• _TO DO_: All of the data below should come back exactly as written, minus its images.
━━━ SOURCE DATA ━━━
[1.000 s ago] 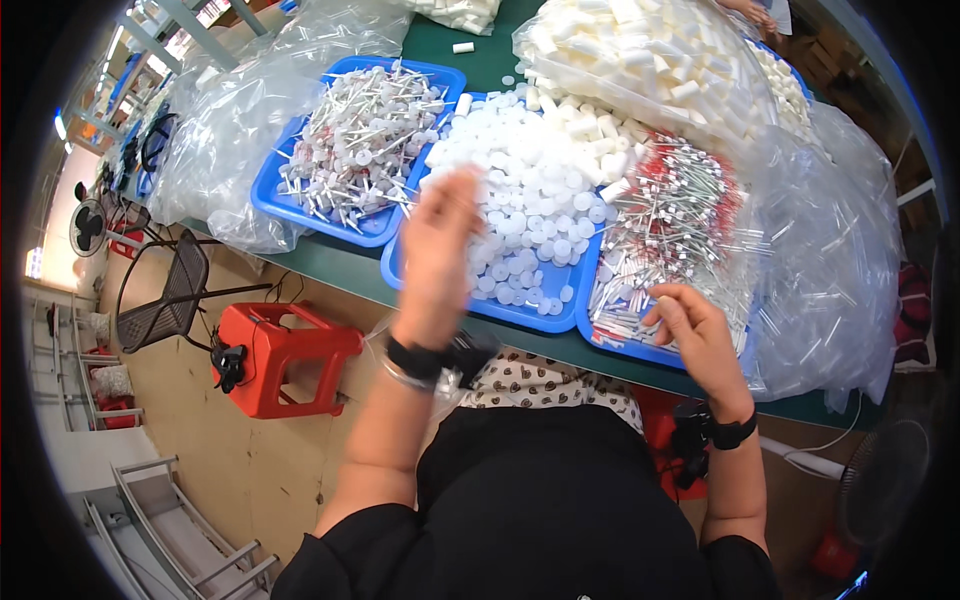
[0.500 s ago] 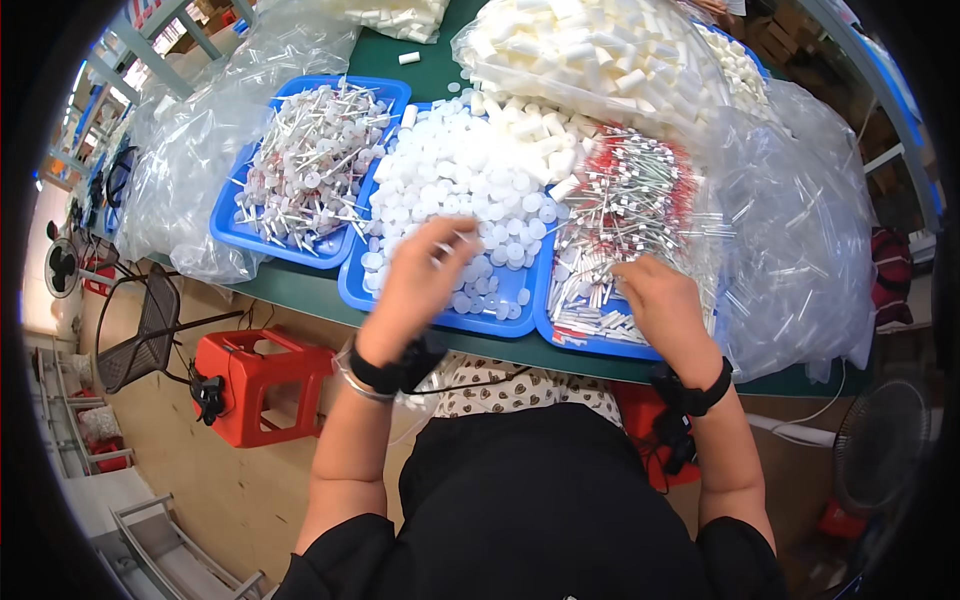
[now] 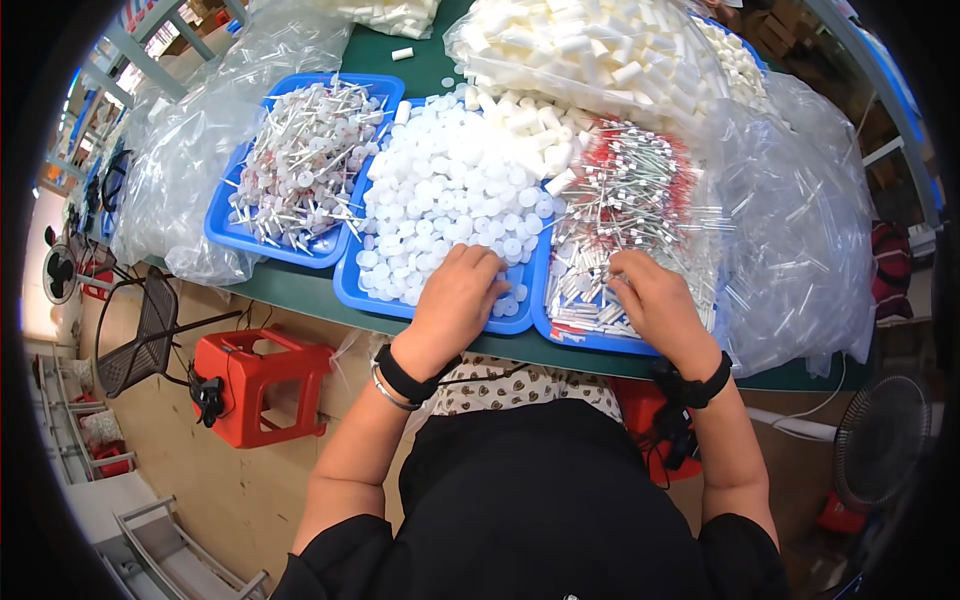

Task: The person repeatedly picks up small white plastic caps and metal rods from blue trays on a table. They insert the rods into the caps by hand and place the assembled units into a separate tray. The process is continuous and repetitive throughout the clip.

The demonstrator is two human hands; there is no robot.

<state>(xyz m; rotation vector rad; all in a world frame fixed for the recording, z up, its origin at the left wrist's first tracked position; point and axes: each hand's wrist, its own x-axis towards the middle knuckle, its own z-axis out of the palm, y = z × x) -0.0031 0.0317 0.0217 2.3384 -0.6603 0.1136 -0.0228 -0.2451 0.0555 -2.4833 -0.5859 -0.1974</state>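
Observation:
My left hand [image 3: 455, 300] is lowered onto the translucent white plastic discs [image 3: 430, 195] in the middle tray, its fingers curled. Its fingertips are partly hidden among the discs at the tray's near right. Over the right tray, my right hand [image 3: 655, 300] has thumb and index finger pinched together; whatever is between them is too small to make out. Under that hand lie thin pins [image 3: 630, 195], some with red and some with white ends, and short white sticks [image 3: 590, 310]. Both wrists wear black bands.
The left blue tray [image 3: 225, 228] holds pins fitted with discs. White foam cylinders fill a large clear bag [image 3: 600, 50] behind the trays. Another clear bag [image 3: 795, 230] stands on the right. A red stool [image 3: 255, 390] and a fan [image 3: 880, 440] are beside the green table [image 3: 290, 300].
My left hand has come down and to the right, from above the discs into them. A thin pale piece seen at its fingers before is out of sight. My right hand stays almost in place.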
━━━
• _ANSWER TO THIS PROBLEM_:
[1.000 s ago] 
[0.500 s ago] 
[now] 

Task: The person repeatedly picks up small white plastic caps and metal rods from blue trays on a table. They insert the rods into the caps by hand and place the assembled units into a separate tray. The process is continuous and repetitive throughout the clip.

The demonstrator is two human hands; there is no robot.

<state>(xyz m; rotation vector rad; all in a world frame fixed for the recording, z up, its origin at the left wrist's first tracked position; point and axes: each hand's wrist, its own x-axis towards the middle knuckle, its own z-axis out of the palm, y = z × x) -0.0031 0.0317 0.0217 2.3384 -0.6603 0.1136 -0.0228 -0.2451 0.0555 -2.4833 -0.5859 -0.1974</state>
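Observation:
My left hand [image 3: 455, 300] is lowered onto the translucent white plastic discs [image 3: 430, 195] in the middle tray, its fingers curled. Its fingertips are partly hidden among the discs at the tray's near right. Over the right tray, my right hand [image 3: 655, 300] has thumb and index finger pinched together; whatever is between them is too small to make out. Under that hand lie thin pins [image 3: 630, 195], some with red and some with white ends, and short white sticks [image 3: 590, 310]. Both wrists wear black bands.
The left blue tray [image 3: 225, 228] holds pins fitted with discs. White foam cylinders fill a large clear bag [image 3: 600, 50] behind the trays. Another clear bag [image 3: 795, 230] stands on the right. A red stool [image 3: 255, 390] and a fan [image 3: 880, 440] are beside the green table [image 3: 290, 300].
My left hand has come down and to the right, from above the discs into them. A thin pale piece seen at its fingers before is out of sight. My right hand stays almost in place.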

This answer requires no additional content.